Bantying ( Vietnamese. Bánh chưng , steamed pie) - a dish of Vietnamese cuisine, a cake of glutinous rice , mung bean and pork . Its origin is explained in the legend of Lang Liêu ( Vietnamese. Lang Liêu ) , the heir of the sixth Hungwong ( Vietnamese. Hùng Vương ) . He became a hungwong thanks to the fact that he created bantyang and banzei ( Vietnamese. Bánh giầy ) , symbolizing Heaven and Earth. The preparation and use of banting at the family altar in Tet is a widespread tradition of the Vietnamese. Bantyung is not only eaten on New Year's Eve, it is a delicacy and symbol of Vietnamese cuisine, along with nemran ( Vietnamese. Nem rán ) and pho ( Vietnamese. Phở ) .
Banting
| |||||
|---|---|---|---|---|---|
| Vietnamese | |||||
| Vietnamese language : | bánh chưng | ||||
| cyrillization : | banting | ||||
Content
Legends and Symbolism
According to the Lin Nam tit quai published in 1965 ( Vietnamese. Lamnh Nam chích quái , The Livn Land 's Amazing Narratives) , the bantying was coined by Lang Liu after defeating the Shang dynasty . Hungwyong gathered his sons and ordered them to bring food that would reflect a sincere respect for the ancestors in Tet; the one who presents the most delicious delicacy will become the owner of the country.
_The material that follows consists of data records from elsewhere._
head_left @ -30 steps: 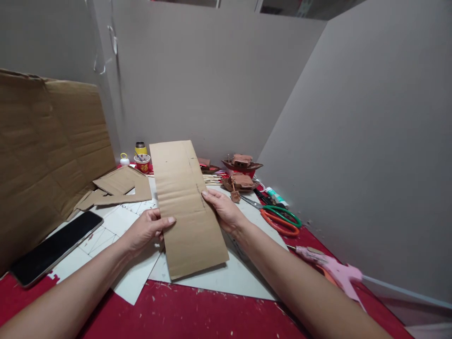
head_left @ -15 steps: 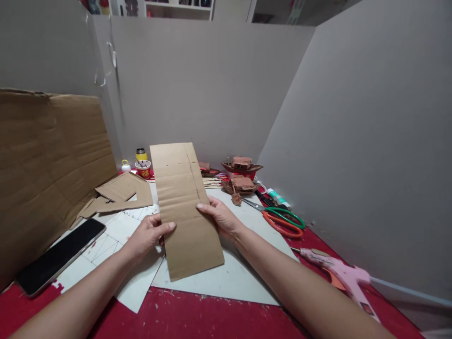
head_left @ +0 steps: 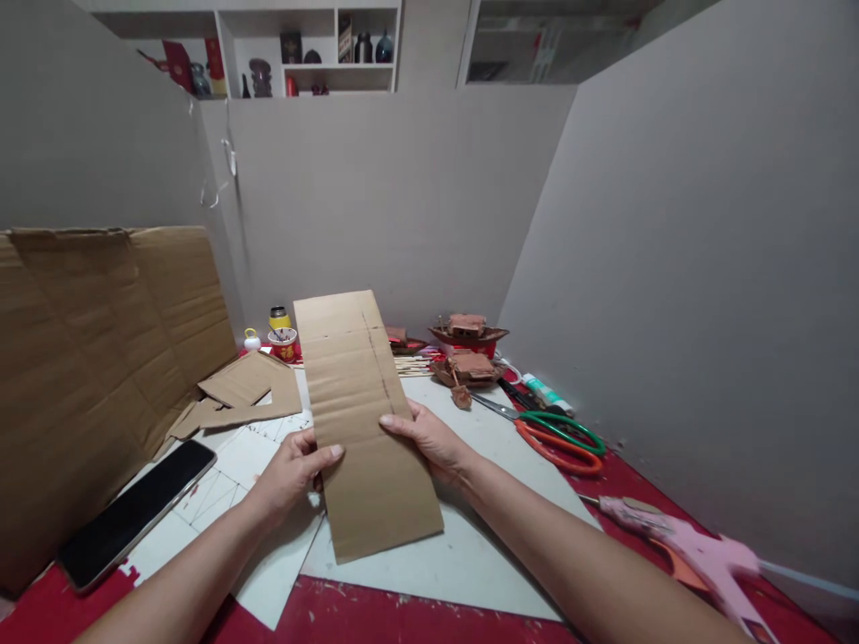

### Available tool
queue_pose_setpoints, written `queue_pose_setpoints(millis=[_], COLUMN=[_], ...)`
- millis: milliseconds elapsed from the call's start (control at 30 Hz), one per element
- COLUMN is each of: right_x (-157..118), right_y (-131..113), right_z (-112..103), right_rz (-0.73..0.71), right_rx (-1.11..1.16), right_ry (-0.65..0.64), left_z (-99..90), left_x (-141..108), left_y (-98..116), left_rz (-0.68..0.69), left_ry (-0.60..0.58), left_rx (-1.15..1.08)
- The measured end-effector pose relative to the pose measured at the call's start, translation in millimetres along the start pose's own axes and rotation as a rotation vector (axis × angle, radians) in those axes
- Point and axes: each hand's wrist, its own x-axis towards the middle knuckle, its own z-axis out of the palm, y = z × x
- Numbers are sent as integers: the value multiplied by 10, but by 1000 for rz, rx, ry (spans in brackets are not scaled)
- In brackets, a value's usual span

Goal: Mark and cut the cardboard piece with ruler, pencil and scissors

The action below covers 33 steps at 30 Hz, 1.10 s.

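Note:
A long rectangular piece of cardboard (head_left: 366,429) is held up over the table, tilted, with pen lines drawn near its far end and right side. My left hand (head_left: 295,470) grips its left edge, thumb on the front face and fingers behind. On the right edge, a bit higher, my right hand (head_left: 426,436) is closed the same way. Beneath the cardboard lie a white sheet (head_left: 489,572) and a paper with drawn lines (head_left: 221,492).
Left are a black phone (head_left: 140,514), cardboard offcuts (head_left: 248,389) and a standing cardboard sheet (head_left: 121,331). Small model boats (head_left: 470,367) and a patterned cup (head_left: 283,344) stand at the back. Scissors (head_left: 557,438) and a pink glue gun (head_left: 677,528) lie right.
The view has tilted up, so more of the shelves shows and everything sits lower in the picture. Both hands keep the same hold on the cardboard.

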Motion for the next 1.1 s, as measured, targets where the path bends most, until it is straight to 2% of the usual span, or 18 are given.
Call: queue_pose_setpoints(millis=[467, 700, 800, 933, 1100], right_x=[-7, 5, 70, 143, 130], right_y=[-22, -57, -153, -325, -428], right_z=[4, 7, -87, -291, -420], right_rz=[-36, -94, -142, -159, 30], right_rx=[-17, -142, -261, -517, -1072], right_ry=[-57, -59, 33, 214, 235], left_z=[43, 36, -32, -154, -268], left_x=[-20, -16, 5, 69, 130], left_y=[48, 59, 88, 185, 269], left_rz=[36, 35, 22, 37, 67], left_ry=[34, 64, 114, 252, 413], left_rx=[-11, -13, -53, -143, -216])
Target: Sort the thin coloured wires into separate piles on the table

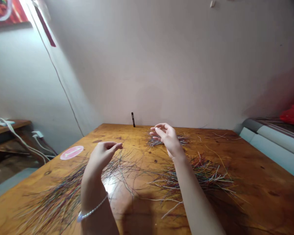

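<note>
My left hand (104,155) is raised over the left pile of thin coloured wires (61,195), its thumb and fingers pressed together; anything between the tips is too small to make out. A beaded bracelet (94,209) circles that wrist. Farther right, my right hand (167,136) hangs in front of the small back bundle of wires (183,139). Its thumb meets the index finger while the other fingers are loosely curled, and what the pinch holds cannot be made out. Under my right forearm spreads another wire pile (210,176).
A black marker (133,119) stands upright at the back edge of the wooden table (267,195). Near the left edge lies a round pink sticker (72,152). Loose wires are scattered between the piles. A pale rolled object (271,147) borders the right side.
</note>
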Demonstrator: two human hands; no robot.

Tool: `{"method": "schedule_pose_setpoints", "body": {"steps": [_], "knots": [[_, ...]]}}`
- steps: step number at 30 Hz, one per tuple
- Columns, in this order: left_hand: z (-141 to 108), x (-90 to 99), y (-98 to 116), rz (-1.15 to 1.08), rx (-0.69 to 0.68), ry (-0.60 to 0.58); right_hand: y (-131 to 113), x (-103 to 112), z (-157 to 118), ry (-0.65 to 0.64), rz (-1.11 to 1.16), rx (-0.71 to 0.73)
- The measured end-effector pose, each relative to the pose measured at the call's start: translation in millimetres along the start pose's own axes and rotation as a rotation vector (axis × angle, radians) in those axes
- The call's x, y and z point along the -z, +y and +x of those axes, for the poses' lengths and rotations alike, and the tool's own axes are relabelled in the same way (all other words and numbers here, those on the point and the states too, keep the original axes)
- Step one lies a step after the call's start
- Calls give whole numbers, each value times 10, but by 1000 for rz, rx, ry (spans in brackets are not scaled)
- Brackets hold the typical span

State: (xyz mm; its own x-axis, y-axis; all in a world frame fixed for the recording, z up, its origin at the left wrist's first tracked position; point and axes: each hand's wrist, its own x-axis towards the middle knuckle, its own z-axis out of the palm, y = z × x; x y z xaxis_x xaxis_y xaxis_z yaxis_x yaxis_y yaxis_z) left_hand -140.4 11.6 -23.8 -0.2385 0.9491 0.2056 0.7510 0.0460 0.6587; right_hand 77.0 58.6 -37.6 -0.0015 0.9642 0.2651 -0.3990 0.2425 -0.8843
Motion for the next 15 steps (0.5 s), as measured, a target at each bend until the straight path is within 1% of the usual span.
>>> {"method": "schedule_pose_setpoints", "body": {"steps": [2, 5, 7, 11, 13, 15], "knots": [[77, -15, -183, 84, 102, 36, -14, 16, -1, 9, -12, 8], [160, -64, -401, 160, 397, 140, -26, 18, -6, 21, -30, 17], [181, -101, -487, 171, 508, 203, -25, 9, -12, 17, -44, 16], [198, -171, -589, 125, 572, 307, -8, -10, -28, 1, -76, 13], [219, -202, -636, 79, 568, 368, 5, -17, -33, -3, -92, 17], [245, -222, -676, 14, 525, 435, 16, -24, -35, -5, -106, 22]]}}
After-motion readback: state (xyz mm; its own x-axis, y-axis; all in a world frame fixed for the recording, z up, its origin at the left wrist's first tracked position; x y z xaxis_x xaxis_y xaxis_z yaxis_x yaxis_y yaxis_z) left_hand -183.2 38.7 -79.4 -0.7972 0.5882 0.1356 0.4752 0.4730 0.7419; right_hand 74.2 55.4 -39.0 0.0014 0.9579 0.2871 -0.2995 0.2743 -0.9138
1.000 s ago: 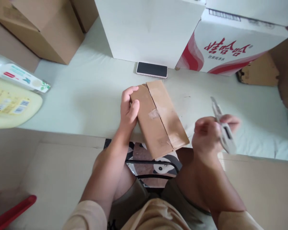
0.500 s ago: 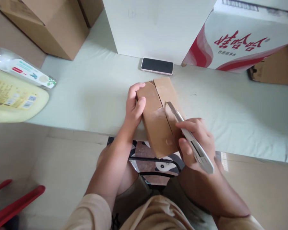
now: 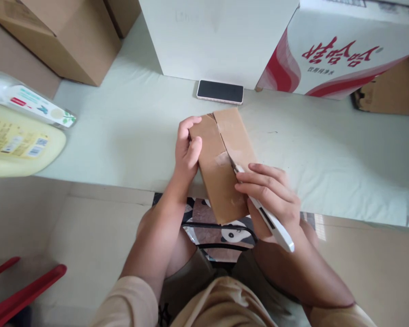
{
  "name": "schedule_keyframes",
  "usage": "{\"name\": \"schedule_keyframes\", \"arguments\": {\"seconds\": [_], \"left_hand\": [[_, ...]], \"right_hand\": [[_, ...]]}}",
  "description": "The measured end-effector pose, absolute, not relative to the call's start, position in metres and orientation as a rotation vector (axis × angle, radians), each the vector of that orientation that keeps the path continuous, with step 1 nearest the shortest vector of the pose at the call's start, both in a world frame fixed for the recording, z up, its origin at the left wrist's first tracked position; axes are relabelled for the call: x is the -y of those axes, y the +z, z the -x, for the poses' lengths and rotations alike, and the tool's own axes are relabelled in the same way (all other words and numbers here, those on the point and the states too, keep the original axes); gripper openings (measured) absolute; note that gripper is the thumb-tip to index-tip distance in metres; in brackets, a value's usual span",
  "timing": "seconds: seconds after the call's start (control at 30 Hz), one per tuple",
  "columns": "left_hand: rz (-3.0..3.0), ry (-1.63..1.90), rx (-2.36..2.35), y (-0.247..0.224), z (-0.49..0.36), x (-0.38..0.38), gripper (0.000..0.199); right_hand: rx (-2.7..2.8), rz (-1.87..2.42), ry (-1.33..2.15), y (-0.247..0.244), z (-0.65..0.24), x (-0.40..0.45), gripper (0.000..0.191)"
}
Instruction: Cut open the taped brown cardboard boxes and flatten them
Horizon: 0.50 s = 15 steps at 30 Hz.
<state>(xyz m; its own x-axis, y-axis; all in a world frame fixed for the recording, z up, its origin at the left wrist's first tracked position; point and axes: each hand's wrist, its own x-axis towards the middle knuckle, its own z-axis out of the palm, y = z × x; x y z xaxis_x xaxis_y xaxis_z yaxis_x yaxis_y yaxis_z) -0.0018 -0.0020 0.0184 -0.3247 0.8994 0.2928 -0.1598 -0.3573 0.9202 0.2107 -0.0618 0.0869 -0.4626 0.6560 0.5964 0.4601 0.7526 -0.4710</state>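
A small brown cardboard box (image 3: 213, 177) lies at a slant over the table's front edge, a seam running along its top face. My left hand (image 3: 187, 147) grips its left side, thumb on top and fingers around the far left corner. In my right hand (image 3: 272, 190) is a white utility knife (image 3: 274, 227) with its blade out. The blade tip touches the seam near the middle of the box, beside a patch of clear tape (image 3: 222, 158). My right thumb is hidden behind the knife and hand.
Beyond the box lies a phone (image 3: 220, 91) against a tall white box (image 3: 218, 41). A red-and-white carton (image 3: 334, 59) stands at the back right. Large cardboard boxes (image 3: 85, 45) and bottles (image 3: 23, 136) occupy the left. Red bars (image 3: 30, 290) show at lower left.
The knife has moved left and slightly down, its blade passing from above the right flap into the seam. My right fingers have stretched along the handle. The left hand keeps its grip.
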Motion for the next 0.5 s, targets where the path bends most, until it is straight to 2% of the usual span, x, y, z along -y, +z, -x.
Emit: {"name": "schedule_keyframes", "arguments": {"seconds": [0.33,0.5], "left_hand": [[-1.163,1.77,-1.073,0.015,0.003,0.002,0.057],[-1.126,1.75,-1.027,0.011,0.004,0.0,0.057]], "right_hand": [[2.004,0.75,0.308,0.082,-0.208,0.062,0.029],[1.971,0.798,0.434,0.085,-0.218,0.072,0.013]]}}
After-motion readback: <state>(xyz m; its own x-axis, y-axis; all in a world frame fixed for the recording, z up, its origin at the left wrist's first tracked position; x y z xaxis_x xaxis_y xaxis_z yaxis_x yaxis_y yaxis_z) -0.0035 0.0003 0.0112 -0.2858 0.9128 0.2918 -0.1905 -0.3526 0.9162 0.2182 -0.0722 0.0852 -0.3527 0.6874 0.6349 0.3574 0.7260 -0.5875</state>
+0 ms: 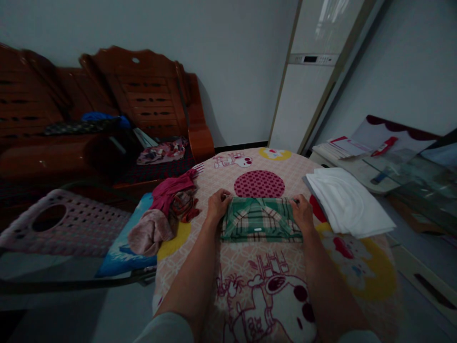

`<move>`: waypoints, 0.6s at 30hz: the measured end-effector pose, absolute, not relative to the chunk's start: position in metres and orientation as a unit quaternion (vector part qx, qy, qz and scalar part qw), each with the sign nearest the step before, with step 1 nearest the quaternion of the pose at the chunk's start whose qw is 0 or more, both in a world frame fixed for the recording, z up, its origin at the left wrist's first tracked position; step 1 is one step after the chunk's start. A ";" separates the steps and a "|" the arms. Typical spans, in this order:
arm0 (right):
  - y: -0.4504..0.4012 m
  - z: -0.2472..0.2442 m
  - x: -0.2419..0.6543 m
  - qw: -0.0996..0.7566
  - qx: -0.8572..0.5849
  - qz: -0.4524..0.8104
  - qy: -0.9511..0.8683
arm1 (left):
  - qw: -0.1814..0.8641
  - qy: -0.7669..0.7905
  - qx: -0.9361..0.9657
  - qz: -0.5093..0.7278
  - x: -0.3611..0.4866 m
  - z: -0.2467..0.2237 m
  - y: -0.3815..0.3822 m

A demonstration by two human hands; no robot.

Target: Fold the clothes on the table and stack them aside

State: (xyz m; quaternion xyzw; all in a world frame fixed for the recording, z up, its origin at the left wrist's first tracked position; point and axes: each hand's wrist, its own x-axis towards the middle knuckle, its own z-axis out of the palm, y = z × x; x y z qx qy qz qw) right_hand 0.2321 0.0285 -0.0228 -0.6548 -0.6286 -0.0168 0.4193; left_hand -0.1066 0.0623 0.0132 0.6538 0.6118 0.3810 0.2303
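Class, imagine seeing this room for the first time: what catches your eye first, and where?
The green plaid cloth stands out, its far corners held by the left hand and right hand over the patterned tablecloth. Next comes the white cloth on the right, then the crimson cloth at the left edge.

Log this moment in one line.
left hand: pinching far left corner of green plaid cloth | right hand: pinching its far right corner | folded white cloth: at right | crumpled pink cloth: at left

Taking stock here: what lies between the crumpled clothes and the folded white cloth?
The green plaid cloth, left hand and right hand at its far corners; the head view shows it.
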 end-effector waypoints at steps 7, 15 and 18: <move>0.032 -0.030 0.236 0.432 -0.636 -0.012 -0.639 | 0.265 0.633 0.651 0.324 -0.117 0.020 0.061; 0.037 -0.040 0.242 0.433 -0.623 -0.001 -0.651 | 0.277 0.633 0.661 0.293 -0.125 0.022 0.060; 0.032 -0.030 0.239 0.464 -0.616 0.034 -0.635 | 0.302 0.602 0.656 0.340 -0.124 0.017 0.061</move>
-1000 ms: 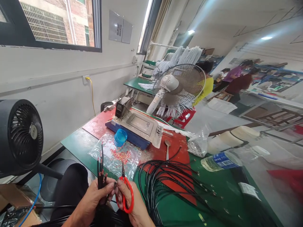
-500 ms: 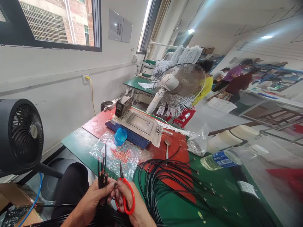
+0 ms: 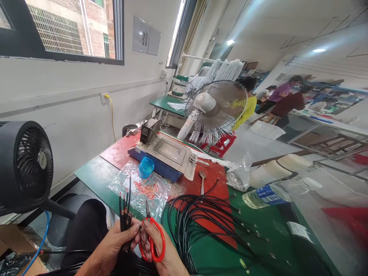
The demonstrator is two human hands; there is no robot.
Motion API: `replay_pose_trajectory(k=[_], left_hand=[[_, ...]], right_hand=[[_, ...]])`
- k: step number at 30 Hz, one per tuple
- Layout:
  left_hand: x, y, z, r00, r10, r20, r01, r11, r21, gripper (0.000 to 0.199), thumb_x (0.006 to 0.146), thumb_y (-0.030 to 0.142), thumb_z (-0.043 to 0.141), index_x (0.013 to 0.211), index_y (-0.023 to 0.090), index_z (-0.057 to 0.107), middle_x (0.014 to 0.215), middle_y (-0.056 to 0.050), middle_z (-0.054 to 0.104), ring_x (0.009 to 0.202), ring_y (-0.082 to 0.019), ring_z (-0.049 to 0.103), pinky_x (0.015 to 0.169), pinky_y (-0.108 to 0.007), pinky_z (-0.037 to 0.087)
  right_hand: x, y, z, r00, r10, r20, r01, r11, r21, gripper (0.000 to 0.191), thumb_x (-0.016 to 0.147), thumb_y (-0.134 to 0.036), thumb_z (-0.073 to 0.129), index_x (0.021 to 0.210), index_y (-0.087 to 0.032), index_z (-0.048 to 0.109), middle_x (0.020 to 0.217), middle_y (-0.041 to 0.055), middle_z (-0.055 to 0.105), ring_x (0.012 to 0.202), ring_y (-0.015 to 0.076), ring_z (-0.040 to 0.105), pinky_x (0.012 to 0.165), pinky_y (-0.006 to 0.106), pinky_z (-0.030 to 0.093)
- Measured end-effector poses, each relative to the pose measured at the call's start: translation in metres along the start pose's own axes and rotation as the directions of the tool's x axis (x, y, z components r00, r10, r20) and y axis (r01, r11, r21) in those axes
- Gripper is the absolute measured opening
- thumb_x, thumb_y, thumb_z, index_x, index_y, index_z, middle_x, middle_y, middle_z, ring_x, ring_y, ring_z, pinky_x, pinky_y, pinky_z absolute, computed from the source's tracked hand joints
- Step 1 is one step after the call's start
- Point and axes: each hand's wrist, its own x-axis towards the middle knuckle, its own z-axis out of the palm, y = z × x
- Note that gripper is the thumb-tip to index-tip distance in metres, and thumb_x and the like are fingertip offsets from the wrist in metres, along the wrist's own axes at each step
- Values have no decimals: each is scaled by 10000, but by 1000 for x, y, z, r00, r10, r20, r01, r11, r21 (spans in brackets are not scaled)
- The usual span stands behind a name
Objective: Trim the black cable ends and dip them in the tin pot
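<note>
My left hand [image 3: 125,235] is closed round a bundle of black cables [image 3: 124,216], whose cut ends stick up with small coppery wire tips. Red-handled scissors [image 3: 156,240] sit in my right hand [image 3: 155,237], blades pointing up and away from me. The thumbs of both hands almost meet, and a small dark piece shows between them; I cannot make out whether it is a cable end. To the right of the scissors, a large bunch of black cables [image 3: 184,226] lies curved across the table, its stripped ends fanned to the right.
A clear plastic bag [image 3: 120,180] with red and yellow scraps lies ahead, beside a blue cup [image 3: 146,167]. Behind stands a blue-based machine [image 3: 161,161]. A spoon [image 3: 202,182], a clear bottle [image 3: 266,196] and a black fan [image 3: 27,165] flank the work area.
The view has shifted very slightly. Both hands keep their hold on the cables and scissors, with hardly any visible movement.
</note>
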Motion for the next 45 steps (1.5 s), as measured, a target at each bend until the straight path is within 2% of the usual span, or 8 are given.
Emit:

The princes were looking for rare products in the sea and forests, Lang Liu, the poorest son of Hungwong, could not afford to buy expensive foods, so he had to cook ordinary foods, rice and pork. In the end, Lang Liuu came up with a square pie symbolizing the earth and a round pie symbolizing the heavens. Hungwyong found the banjing and banzei delicious, but also well conveying respect for their ancestors. Hungwyong passed the throne to Lang Lieu, and the bantying and banzei became traditional dishes for Theta [1] [2] [3] .
Judging by archaeological finds, the bantying was still being prepared during the reign of the Hong Bang dynasty , in the second millennium BC. The form of the bashing and the banzei corresponded to the primitive notions “of a square earth and a round sky” [4] .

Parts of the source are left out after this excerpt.